Il avait rangé un bidon d’essence dans un placard. Il en arrosa l’endroit où il dormait ainsi que le coin chiottes, laissa tomber le Kimber .45 sur le sac de couchage, et frotta une allumette. Cela lui faisait mal au cœur de renoncer au .45 – il faisait confiance à Doc quand il disait que l’arme n’avait absolument pas d’histoire –, mais il y avait sept ou huit balles logées dans le gilet en Kevlar de Warren, et Kurtz n’avait pas le temps de les récupérer.

La chaleur et les flammes devinrent vite intenses, mais il ne craignait pas que l’entrepôt s’écroule sur lui. Trop de béton et de briques. Même les cadavres resteraient probablement intacts.

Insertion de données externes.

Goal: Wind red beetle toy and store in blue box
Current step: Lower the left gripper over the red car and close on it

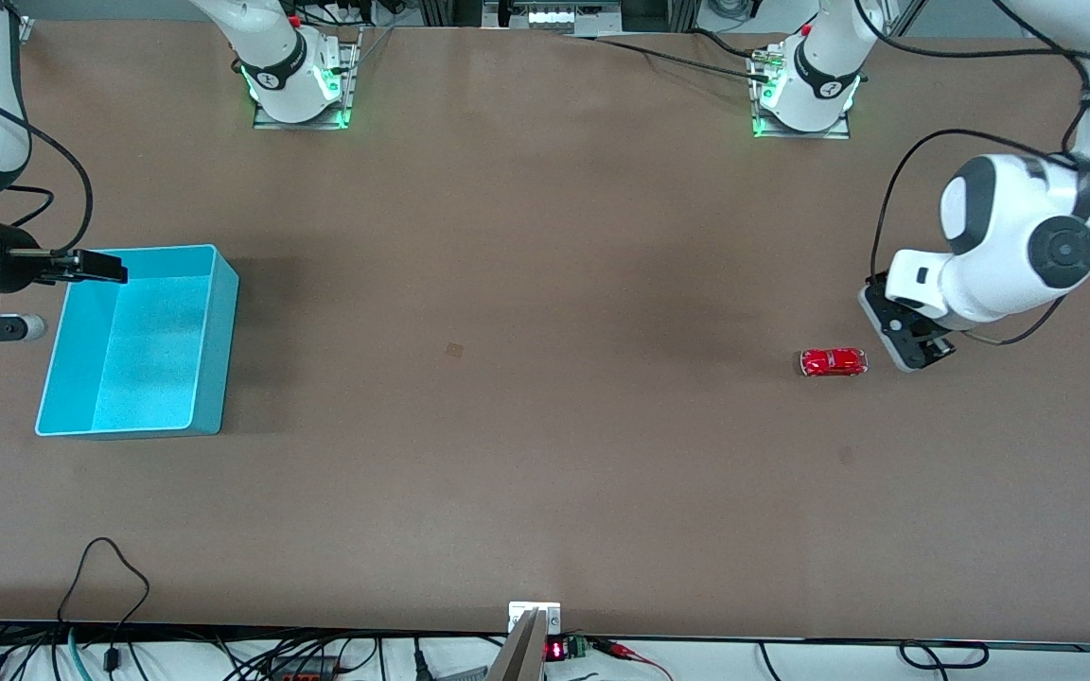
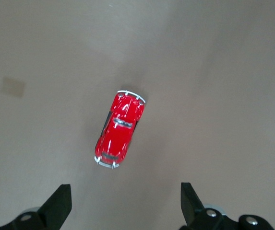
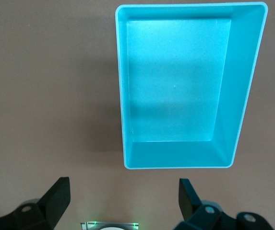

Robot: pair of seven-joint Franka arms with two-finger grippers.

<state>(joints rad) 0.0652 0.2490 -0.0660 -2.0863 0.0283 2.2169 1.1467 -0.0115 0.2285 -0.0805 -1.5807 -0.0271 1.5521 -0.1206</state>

Il courut vers l’escalier nord qui descendait jusqu’au sous-sol. Il y avait un tunnel auquel donnait accès une lourde porte en acier fermée par une chaîne toute neuve et un cadenas, mais il en avait la clé.

Il ressortit dans un autre entrepôt abandonné une rue plus loin. Il surveilla les alentours durant une bonne dizaine de minutes avant de sortir sur le trottoir et de s’éloigner rapidement dans la direction opposée à celle de l’entrepôt frigorifique.